Authorship remains unclear in that case. Do the signatures on the Belamy portrait indicate that it is the algorithm? A machine, Caselles-Dupré argues, generates an image if the artist creates it. We are the artists if they are the ones who hold the vision and want to share the message. The algorithm is simply generating visual forms and incorporating aesthetic principles extracted from existing art if we ignore the things that art is about, according to Elgammal. The outcome is genuinely conceptual art if you look at the overall process. This is human-machine interaction, with the human asking questions and the machine answering them. 

Rather than just a finished image, it is the whole process that is the art. Currently, one human and one machine have collaborated to create this mosaic. Therefore, I am intrigued by the possibility of AI becoming a new medium for art in the future. The Bellamy portrait auction represented another test of the market’s perception of this new medium: will it go further?

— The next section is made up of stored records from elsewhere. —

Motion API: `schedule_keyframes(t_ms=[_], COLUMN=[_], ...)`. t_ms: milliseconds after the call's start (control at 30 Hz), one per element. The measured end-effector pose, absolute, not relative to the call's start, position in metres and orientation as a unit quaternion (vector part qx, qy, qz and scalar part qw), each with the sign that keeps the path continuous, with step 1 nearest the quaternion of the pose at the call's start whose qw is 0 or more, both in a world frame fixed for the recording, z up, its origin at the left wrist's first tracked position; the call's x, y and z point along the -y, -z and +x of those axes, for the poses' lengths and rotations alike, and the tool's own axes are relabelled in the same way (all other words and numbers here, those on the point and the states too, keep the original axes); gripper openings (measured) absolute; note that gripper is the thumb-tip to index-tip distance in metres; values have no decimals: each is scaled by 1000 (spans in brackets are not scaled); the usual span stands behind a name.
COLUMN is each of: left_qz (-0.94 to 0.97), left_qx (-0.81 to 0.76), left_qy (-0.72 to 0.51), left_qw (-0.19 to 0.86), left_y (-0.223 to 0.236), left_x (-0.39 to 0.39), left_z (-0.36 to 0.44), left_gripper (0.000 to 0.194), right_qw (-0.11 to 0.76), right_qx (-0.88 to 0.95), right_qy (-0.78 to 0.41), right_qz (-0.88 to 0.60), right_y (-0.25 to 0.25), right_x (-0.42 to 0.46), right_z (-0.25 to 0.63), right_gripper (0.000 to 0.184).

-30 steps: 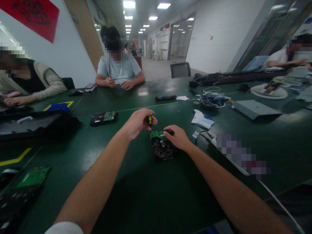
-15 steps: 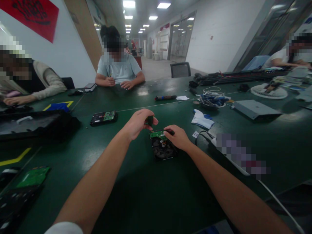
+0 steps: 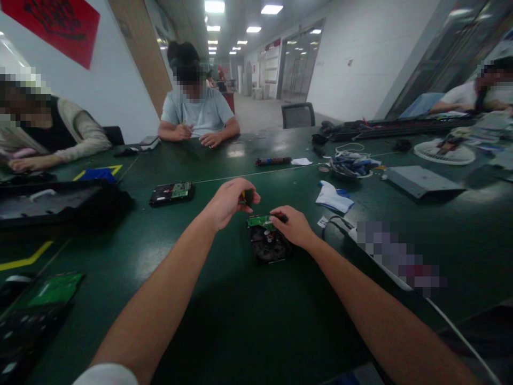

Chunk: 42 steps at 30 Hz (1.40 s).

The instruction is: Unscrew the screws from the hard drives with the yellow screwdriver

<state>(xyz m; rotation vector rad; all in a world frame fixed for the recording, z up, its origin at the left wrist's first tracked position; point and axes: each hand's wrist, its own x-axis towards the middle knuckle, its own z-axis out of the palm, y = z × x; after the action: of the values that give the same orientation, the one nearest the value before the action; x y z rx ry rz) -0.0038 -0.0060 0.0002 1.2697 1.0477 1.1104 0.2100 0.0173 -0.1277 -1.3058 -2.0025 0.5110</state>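
Observation:
A hard drive (image 3: 270, 246) with a green circuit board along its far end lies on the green table in front of me. My right hand (image 3: 294, 227) grips its far right corner, thumb over the board's edge. Just beyond the drive, my left hand (image 3: 232, 203) is raised and curled around a small dark object with a yellow patch (image 3: 247, 198). Its kind is hard to make out, as my fingers cover much of it. Left of my hands rests another hard drive (image 3: 171, 193), board side up.
More drives with a green board (image 3: 56, 289) lie at near left, below a black tray-like casing (image 3: 60, 206). On the right are a glove (image 3: 334, 198), a power strip (image 3: 379, 256), a bowl of blue items (image 3: 350, 164) and a grey metal box (image 3: 425, 182). Several people sit around.
The dark object in my left hand has turned slightly, and its yellow patch now shows. My right hand stays on the hard drive.

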Motion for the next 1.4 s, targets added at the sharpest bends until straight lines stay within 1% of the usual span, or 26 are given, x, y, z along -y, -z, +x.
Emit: schedule_keyframes(t_ms=[133, 167, 333, 400, 467, 567, 600, 733, 800, 900, 1033, 1100, 1233, 1400], left_qz=[578, 576, 517, 513, 535, 573, 575, 542, 530, 540, 568, 565, 543, 548], left_qx=[-478, -479, -445, -452, -465, -476, -473, -432, -426, -442, -460, -454, -435, -456], left_qy=[-471, -468, -457, -465, -473, -466, -460, -443, -445, -456, -458, -442, -429, -454], left_qw=[464, 469, 571, 562, 523, 477, 483, 569, 583, 552, 506, 528, 576, 535], left_y=[-1, -2, 0, 1, 1, 0, -1, -1, -1, -2, -4, -4, -3, -2], left_x=[5, 5, 5, 4, 4, 4, 5, 7, 7, 7, 8, 8, 9, 7], left_z=[-5, -5, -5, -5, -5, -5, -5, -4, -4, -4, -5, -4, -3, -3], left_gripper=[17, 18, 17, 14, 12, 16, 17, 16, 14, 11, 16, 18, 13, 12], right_qw=[346, 347, 348, 348, 347, 342, 342, 345, 346, 347, 346, 345, 344, 342], right_qx=[768, 769, 771, 770, 770, 773, 773, 772, 773, 773, 774, 773, 772, 770], right_qy=[-199, -197, -195, -196, -195, -193, -193, -194, -192, -191, -189, -188, -193, -197], right_qz=[-500, -500, -496, -498, -499, -498, -498, -496, -496, -496, -495, -498, -498, -502], right_y=[128, 128, 128, 128, 128, 128, 128, 128, 128, 129, 130, 129, 129, 128], right_x=[-17, -17, -17, -17, -17, -17, -17, -17, -17, -18, -18, -18, -18, -18], right_z=[210, 210, 210, 210, 210, 210, 210, 210, 210, 210, 210, 210, 210, 210], right_gripper=[17, 17, 17, 17, 16, 17, 17, 17, 17, 17, 16, 16, 16, 17])
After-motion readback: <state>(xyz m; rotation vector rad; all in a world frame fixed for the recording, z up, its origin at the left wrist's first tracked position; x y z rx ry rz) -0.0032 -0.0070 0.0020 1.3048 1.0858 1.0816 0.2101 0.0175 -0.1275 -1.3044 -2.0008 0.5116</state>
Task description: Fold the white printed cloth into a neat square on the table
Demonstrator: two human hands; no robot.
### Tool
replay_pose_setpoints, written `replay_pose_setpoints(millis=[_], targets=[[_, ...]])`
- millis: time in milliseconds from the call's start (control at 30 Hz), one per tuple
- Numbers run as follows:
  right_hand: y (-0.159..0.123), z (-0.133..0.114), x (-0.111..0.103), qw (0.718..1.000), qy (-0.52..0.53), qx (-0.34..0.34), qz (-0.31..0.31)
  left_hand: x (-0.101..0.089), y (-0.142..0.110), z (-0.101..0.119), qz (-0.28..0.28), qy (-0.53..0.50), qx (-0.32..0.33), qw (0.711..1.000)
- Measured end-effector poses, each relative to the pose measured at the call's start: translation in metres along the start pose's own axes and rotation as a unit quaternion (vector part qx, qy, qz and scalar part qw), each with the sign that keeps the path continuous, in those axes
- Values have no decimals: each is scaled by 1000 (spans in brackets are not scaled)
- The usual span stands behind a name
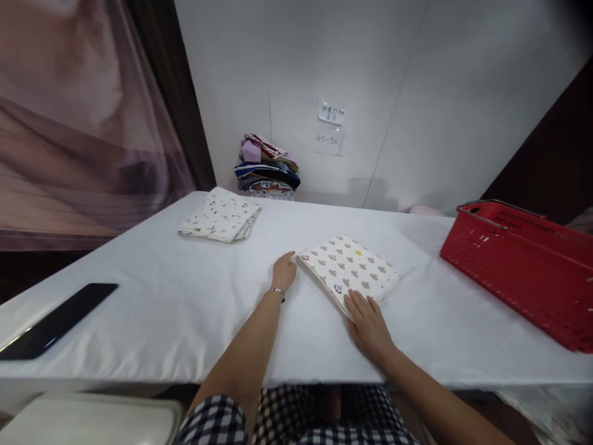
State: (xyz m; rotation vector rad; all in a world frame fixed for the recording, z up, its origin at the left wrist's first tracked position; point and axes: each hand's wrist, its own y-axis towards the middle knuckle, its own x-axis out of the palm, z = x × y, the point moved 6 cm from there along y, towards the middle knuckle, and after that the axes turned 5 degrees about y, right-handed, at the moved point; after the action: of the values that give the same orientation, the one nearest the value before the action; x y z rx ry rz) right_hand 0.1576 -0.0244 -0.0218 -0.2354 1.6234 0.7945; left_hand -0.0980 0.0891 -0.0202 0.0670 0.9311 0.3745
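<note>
A folded, grey-motif white cloth (346,267) lies at one o'clock, my right hand (369,326) flat and open upon its six-o'clock corner. My left hand (284,273) adjoins its ten-o'clock corner; whether pinching, I cannot tell.

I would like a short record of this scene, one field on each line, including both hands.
Table: white-covered
Left hand: at the left corner of the grey-patterned cloth; grip unclear
Right hand: laid on that cloth's near edge
Second cloth: folded, farther back, left
Basket: red, right side
Dark flat object: left side
Fabric stack: beyond the far edge
Lower wall note: reads 45-50
</note>
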Motion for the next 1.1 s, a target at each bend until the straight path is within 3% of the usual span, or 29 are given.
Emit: replay_pose_setpoints(millis=[133, 267, 367, 533, 667, 867, 1100], targets=[[0, 1, 1, 1000, 15, 7, 1, -4, -30, 35, 9, 60, 120, 991], [-1, 2, 2, 1000, 27, 8, 0, 9, -62, 58, -56, 104, 218, 969], [-1, 3, 2, 999, 32, 10, -1, 19, -69, 55, -96, 118, 212, 965], [-4, 8, -2, 999, 53, -1, -11, 19, -70, 55, -99, 120, 216, 964], [-16, 20, -11, 997, 75, -20, 1, 14, -84, 69, -96, 121, 210, 965], [-33, 41, -18, 995, 101, -18, 15, 25, -125, 100, -86, 119, 300, 943], [-32, 45, -20, 993, 115, -5, 20, 35, -134, 101, -95, 122, 281, 947]])
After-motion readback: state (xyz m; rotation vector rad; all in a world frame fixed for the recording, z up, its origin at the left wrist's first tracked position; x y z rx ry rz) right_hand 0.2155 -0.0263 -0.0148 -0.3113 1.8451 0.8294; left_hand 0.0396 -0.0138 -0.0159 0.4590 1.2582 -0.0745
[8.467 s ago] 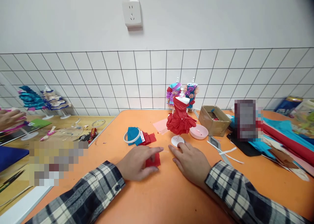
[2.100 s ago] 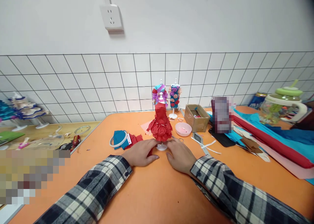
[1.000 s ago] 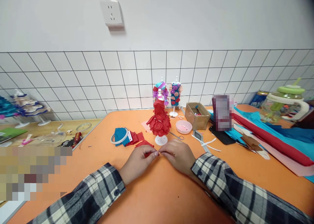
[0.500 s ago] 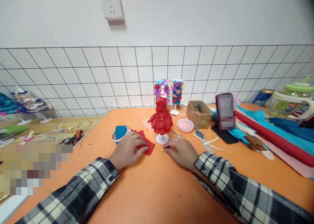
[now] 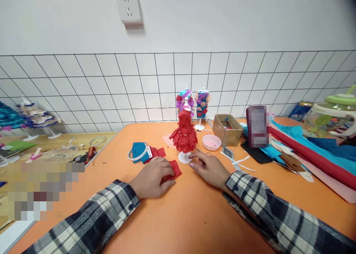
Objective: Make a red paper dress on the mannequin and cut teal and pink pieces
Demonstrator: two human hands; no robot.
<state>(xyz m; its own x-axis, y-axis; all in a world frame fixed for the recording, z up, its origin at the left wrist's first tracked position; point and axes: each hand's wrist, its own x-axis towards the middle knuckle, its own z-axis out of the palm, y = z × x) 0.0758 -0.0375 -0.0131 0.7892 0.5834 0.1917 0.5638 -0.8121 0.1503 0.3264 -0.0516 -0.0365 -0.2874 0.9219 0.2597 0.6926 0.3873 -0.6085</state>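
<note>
A small mannequin in a red pleated paper dress [image 5: 184, 135] stands on a white round base [image 5: 184, 157] near the middle of the orange table [image 5: 194, 217]. My left hand [image 5: 152, 178] lies over a red paper piece [image 5: 175, 169], fingers curled down and pressing it to the table. My right hand [image 5: 210, 167] rests on the table just right of the base, its thumb and forefinger apart and the forefinger tip touching the base's edge. Both sleeves are plaid.
A white tape ring on blue paper [image 5: 137, 152] and red scraps [image 5: 156, 152] lie to the left. A pink bowl [image 5: 211, 142], a cardboard box [image 5: 227, 125] and two dressed mannequins [image 5: 202, 105] stand behind. Red and blue paper rolls [image 5: 308, 155] fill the right side.
My left hand slid the red paper piece a little right and towards me. My right hand moved up to the mannequin's base, and its thumb and forefinger parted.
</note>
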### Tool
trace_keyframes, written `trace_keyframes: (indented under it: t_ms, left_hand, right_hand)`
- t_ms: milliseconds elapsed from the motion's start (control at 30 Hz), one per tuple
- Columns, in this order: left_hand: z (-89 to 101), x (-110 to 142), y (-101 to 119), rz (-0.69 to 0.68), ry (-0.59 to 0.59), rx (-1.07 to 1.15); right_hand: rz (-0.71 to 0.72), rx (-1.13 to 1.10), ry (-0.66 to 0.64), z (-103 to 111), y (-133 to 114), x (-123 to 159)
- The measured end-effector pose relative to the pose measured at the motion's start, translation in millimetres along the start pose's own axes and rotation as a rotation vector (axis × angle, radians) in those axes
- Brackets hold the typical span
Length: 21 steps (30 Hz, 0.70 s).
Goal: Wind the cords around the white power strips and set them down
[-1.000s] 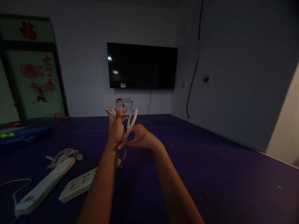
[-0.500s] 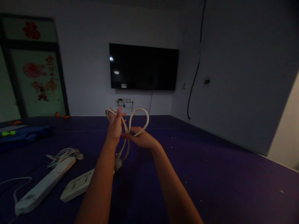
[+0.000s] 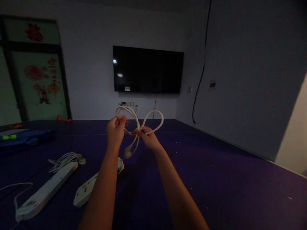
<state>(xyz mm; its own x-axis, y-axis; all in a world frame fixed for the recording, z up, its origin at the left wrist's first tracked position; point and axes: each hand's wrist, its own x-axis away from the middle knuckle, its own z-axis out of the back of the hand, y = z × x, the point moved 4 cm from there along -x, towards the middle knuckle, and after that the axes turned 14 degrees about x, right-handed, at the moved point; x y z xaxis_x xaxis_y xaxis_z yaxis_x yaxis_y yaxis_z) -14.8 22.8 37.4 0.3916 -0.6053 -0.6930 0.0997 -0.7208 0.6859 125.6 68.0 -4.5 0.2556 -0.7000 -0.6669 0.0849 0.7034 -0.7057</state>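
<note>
A white power cord (image 3: pixel 159 125) is gathered in loops between my two hands above the purple surface. My right hand (image 3: pixel 148 136) pinches the bundle where the loops cross, with one big loop standing out to the right. On the left side of the loops, my left hand (image 3: pixel 116 127) has its fingers curled closed at the cord. The cord's plug (image 3: pixel 128 152) dangles below the hands. Under my left forearm lies a short white power strip (image 3: pixel 85 191), its middle hidden by the arm.
On the purple surface (image 3: pixel 216 191) at left lies a longer white power strip (image 3: pixel 48 190) with its coiled cord (image 3: pixel 67 159). Blue cloth (image 3: pixel 33 137) sits farther back. A television (image 3: pixel 148 70) hangs on the far wall, and a black cable (image 3: pixel 199 83) runs down the right wall.
My right hand and the looped cord have shifted right and slightly up. My left hand's fingers have curled in more. The plug has risen, and the short power strip has slid right.
</note>
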Motion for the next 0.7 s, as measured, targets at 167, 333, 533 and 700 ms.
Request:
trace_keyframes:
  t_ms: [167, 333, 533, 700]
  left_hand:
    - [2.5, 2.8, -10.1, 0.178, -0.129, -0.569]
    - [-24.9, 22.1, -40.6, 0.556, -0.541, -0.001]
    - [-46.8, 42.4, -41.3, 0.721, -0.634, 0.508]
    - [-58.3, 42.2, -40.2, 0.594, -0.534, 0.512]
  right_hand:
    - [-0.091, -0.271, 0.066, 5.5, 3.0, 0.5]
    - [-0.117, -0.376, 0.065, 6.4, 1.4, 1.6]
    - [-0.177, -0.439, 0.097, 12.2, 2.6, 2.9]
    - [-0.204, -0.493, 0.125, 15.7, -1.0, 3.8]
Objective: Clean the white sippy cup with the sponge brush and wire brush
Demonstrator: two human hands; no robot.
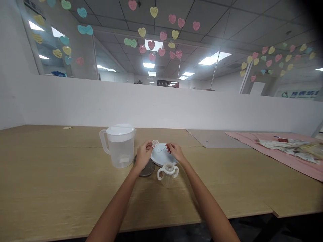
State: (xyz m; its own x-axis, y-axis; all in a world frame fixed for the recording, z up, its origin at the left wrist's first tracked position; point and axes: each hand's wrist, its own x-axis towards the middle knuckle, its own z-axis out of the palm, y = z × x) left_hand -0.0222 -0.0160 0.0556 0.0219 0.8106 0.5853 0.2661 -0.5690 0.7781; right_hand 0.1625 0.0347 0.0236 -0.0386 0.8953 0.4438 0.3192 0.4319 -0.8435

As far as I can tell, yes.

Answering that question was, in a sense, straightforward. The sale was coordinated by Christie’s specialist Richard Lloyd, who describes the piece as a portrait. We have been selling the same kind of artwork for 250 years, no matter who painted it. Obvious acknowledges the retrospective nature of the experiment by wrapping it in a little genealogical fun: all the portraits conjured by their GAN mind are assigned places in a fictional Belamy family tree. In a fashionable pink silk coquettish fin-de-siècle fashion, there is a baronet in the military sash with an impressive Comtesse. 

Lloyd says that AI is only one of several technologies that will impact the art market in the future – but it is still far too early to tell what changes might come. The outcome of this revolution will be fascinating. In the past year, Christie’s held a symposium examining the profound implications of blockchain software for artists and collectors. This will likely be the first of an annual technology conference whose topics will likely include AI. Who knows what will happen ten or twenty years from now? We could talk about robot Picassos, virtual-reality performance art, or whatever else comes to mind.

FAQs:

Art created with AI can be protected by copyright?

Traditional copyrights are designed to ensure that programmers and creators own all rights to the software and any artwork resulting from the program. In addition to his legislative practice, Yuyoun’s trial practice includes both Art & Copyright Law and an array of anti-discrimination cases.

How has artificial intelligence created art so far?

Ada Lovelace, the world’s first female computer programmer, named the robot after the world’s first ultra-realistic artist robot, AI-Da, based on artificial intelligence.

What is the ownership of AI-created art?

According to Section 178 of the United Kingdom’s Copyright, Design, and Patent Act of 1988, a natural human owns a computer-generated or artificial intelligence artwork. Humans will hold the copyright at the moment.

Does artificial intelligence deserve to have copyrights?

In this view, human-created works should be protected, while machines-produced pieces, which may compete with them, should not.

Does AI have creativity?

The invention of novel ideas is easy for artificial intelligence if it is left to itself. There is no doubt that AI can create artworks based on artistic specifications, but it can be challenging to develop something novel and unexpected.